2015年8月7日金曜日

3.11の記録 当日夜

夕方になって、会社帰りの人々が街に溢れ出てくると、歩道は見たことのない人の群れが行進する長い行列となった。
途中、外から覗けるテレビなどを見つつ、ツイッターの確認をしながら歩いたが、相変わらず地元の情報はどこからも得られない。わずかに覗けたテレビではどうやら津波も発生したという事が分かったぐらいだった。
そのうち、気仙沼で火災が起こっているという情報が入り、だんだんとただならぬ雰囲気が街に溢れかえってきたようだった。
途中、コンビニに寄って飲み物か、ちょっと食べるものを買おうかと思ったが、棚には食料品の類いは全く無くなっていた。自動販売機も売り切れのランプが赤く光るばかりだった。
辺りが暗くなった頃に、東京駅周辺に近づいた。その頃には大通りの歩道からも人ははみ出し、アリの大群のような黒い影が、黙々と歩く異様な光景となった。これだけの人がいるのに、全体の空気は重々しく、帰宅を急ぐ足取りの音だけが響いていた。
友人からのメッセージで「東京駅からバスがあるんじゃないの」と言われたが、いざ駅についてみると、そのバスに乗るために並んでいるどの列も100メートルほどにも及んでいた。
これを待つ時間があるのなら、歩いた方がよいと思うしかなかった。

白金方面から目黒方向に抜けて、友人宅にたどり着くころには夜中の10時過ぎになっていた。
秋葉原を出てから、ほぼ4時間強といったところだろうか。

何も分からないまま、とにかく歩いた。あまりに情報がない中で、何を考えても無駄だと思った。気がかりなのは津波がどの程度のものなのかだ。聞こえてきた話では10メートルを超す、というが、それがどこのことかもわからないままだった。

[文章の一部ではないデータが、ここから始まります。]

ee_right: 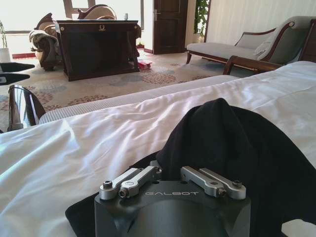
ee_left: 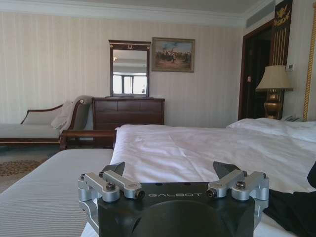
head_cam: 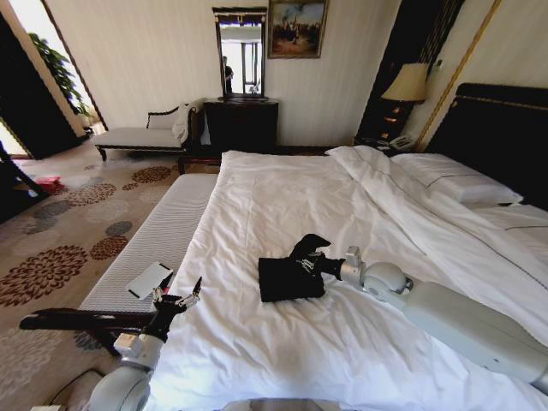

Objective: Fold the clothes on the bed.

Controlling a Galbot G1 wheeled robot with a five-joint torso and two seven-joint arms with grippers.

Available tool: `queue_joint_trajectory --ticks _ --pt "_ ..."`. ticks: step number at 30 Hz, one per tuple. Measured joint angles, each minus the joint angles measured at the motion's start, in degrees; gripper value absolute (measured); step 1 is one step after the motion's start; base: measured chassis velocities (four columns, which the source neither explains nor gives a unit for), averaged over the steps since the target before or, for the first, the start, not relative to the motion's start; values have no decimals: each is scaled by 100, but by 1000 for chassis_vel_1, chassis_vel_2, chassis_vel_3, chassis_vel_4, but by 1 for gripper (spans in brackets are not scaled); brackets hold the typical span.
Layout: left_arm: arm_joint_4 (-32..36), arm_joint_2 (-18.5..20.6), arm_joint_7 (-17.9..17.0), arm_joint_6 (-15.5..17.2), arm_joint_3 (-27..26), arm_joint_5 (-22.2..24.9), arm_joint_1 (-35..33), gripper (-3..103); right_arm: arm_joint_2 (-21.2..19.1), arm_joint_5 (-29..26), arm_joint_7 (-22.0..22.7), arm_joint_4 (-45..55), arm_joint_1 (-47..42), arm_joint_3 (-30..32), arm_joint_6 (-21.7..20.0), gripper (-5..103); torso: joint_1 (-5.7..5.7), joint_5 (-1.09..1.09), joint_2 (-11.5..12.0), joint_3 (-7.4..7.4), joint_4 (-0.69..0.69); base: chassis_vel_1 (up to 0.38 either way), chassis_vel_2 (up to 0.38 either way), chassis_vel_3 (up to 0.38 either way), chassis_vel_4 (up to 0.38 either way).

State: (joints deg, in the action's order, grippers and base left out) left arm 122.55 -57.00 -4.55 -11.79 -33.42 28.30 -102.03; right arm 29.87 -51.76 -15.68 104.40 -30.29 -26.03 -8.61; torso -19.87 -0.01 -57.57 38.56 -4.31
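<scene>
The clothes (head_cam: 281, 278) are a small black bundle lying in the middle of the bed (head_cam: 282, 197), on its white duvet. My right gripper (head_cam: 310, 257) reaches in from the right and is shut on a raised fold of the black fabric. In the right wrist view, the clothes (ee_right: 222, 138) bulge up over the closed right gripper (ee_right: 170, 170) and hide its fingertips. My left gripper (head_cam: 178, 295) hovers open at the bed's left edge, apart from the clothes. Seen from the left wrist, the left gripper (ee_left: 170, 170) is spread wide, with the clothes (ee_left: 291, 207) off to one side.
A grey striped bench (head_cam: 163, 231) runs along the bed's left side with a flat white item (head_cam: 150, 280) on it. Pillows (head_cam: 454, 175) and a dark headboard (head_cam: 501, 128) are at the right. A chaise (head_cam: 141, 137), a dark dresser (head_cam: 241, 124) and a lamp (head_cam: 409, 84) stand by the far wall.
</scene>
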Motion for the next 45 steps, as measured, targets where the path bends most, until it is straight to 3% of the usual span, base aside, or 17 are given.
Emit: queue_joint_trajectory --ticks 11,13,15,19,21,24,25,26,30,32,33,37,39,42,43,45 --pt "0 1 0 0 0 0 0 100 311 477 -84 -320 -144 -291 68 2 0 1 0 0 -1 0 0 0 0" --pt "0 0 0 0 0 0 0 100 405 493 -97 -314 -52 -405 94 5 0 1 0 0 -1 0 0 0 0" --pt "0 0 0 0 0 0 0 100 424 478 -104 -282 -2 -437 101 10 0 1 0 0 0 0 0 0 0" --pt "0 0 0 0 0 0 0 100 373 484 -212 -19 185 -483 131 31 0 1 0 0 0 0 0 0 0" --pt "0 0 0 0 0 0 0 100 366 485 -216 -5 191 -484 131 31 0 1 0 0 0 0 0 0 0" --pt "0 0 0 0 0 0 0 100 199 526 -288 305 161 -410 136 47 1 1 0 -1 1 0 0 0 0" --pt "0 0 0 0 0 0 0 100 199 526 -288 305 161 -410 136 47 1 1 0 -1 1 0 0 0 0" --pt "0 0 0 0 0 0 0 100 162 555 -325 356 119 -353 139 47 1 1 0 -1 1 0 0 0 0" --pt "0 0 1 -1 0 0 0 100 -190 728 -537 775 -444 318 267 70 2 1 0 -1 -2 0 0 0 0" --pt "0 0 1 -1 0 0 0 100 -267 731 -536 835 -572 456 317 70 1 1 0 -1 -3 0 0 0 0" --pt "0 0 1 -1 0 0 0 100 -318 725 -477 855 -672 577 376 80 2 2 -1 -1 -4 0 0 0 0" --pt "0 1 0 -1 0 0 0 100 -294 643 -70 616 -761 737 515 90 2 1 -1 -1 -1 0 0 0 0" --pt "0 0 1 -1 0 0 0 100 -186 486 358 431 -786 784 569 99 1 2 -1 0 0 0 0 0 0" --pt "0 0 1 0 0 0 0 100 -106 326 672 352 -871 894 591 100 1 3 -1 0 1 0 0 0 0" --pt "0 0 0 -1 0 0 0 100 -47 320 1005 276 -1043 1121 636 100 1 2 -1 0 1 0 0 0 0" --pt "0 0 1 -1 0 0 0 100 -13 433 1257 199 -1311 1446 735 100 1 1 -1 0 1 0 0 0 0"
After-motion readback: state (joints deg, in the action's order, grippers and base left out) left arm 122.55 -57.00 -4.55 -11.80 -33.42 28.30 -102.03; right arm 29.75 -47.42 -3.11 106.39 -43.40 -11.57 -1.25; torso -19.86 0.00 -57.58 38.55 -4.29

友人宅では、鍋にお酒も用意してくれていて、ひとまず落ち着いて状況をみようということになった。
テレビでは気仙沼の火災の様子が映し出されていた。しかし陸前高田についての情報は、この時点でも一切でてこなかった。しばらくすると13メートを超える津波が三陸沿岸を襲ったというニュースがあった。

「13メートル!!」

一瞬想像がつかなかったが、防潮堤の倍以上の高さである。その津波が襲ったということは、二階建ての家なら水中に没する規模だということだ。
これは尋常ではない。大変な事が起こっている。
正直、まだ大丈夫かもしれない、と思っていた気持ちはいっぺんに吹き飛んだ。

もちろん、自分の家もどうなっているか分からない。防潮堤から1キロの距離で、波がどのような状態になるのか見当もつかない。それでもただでは済まないだろうという予想はできる。
もし、そうであっても、家の裏から山の方に車で逃げたら大丈夫だ、という思いはあった。
両親と、妹家族が、とにかく逃げていてくれ。

そう願うしかないまま夜はふけていった。
用意してくれたお酒はいつも以上に飲んでいたかもしれないが、まったく酔った感じにはならなかった。
新しいニュースが出てこないとなってから布団に入ったが、寝たのかどうかも今となってはよく覚えていない。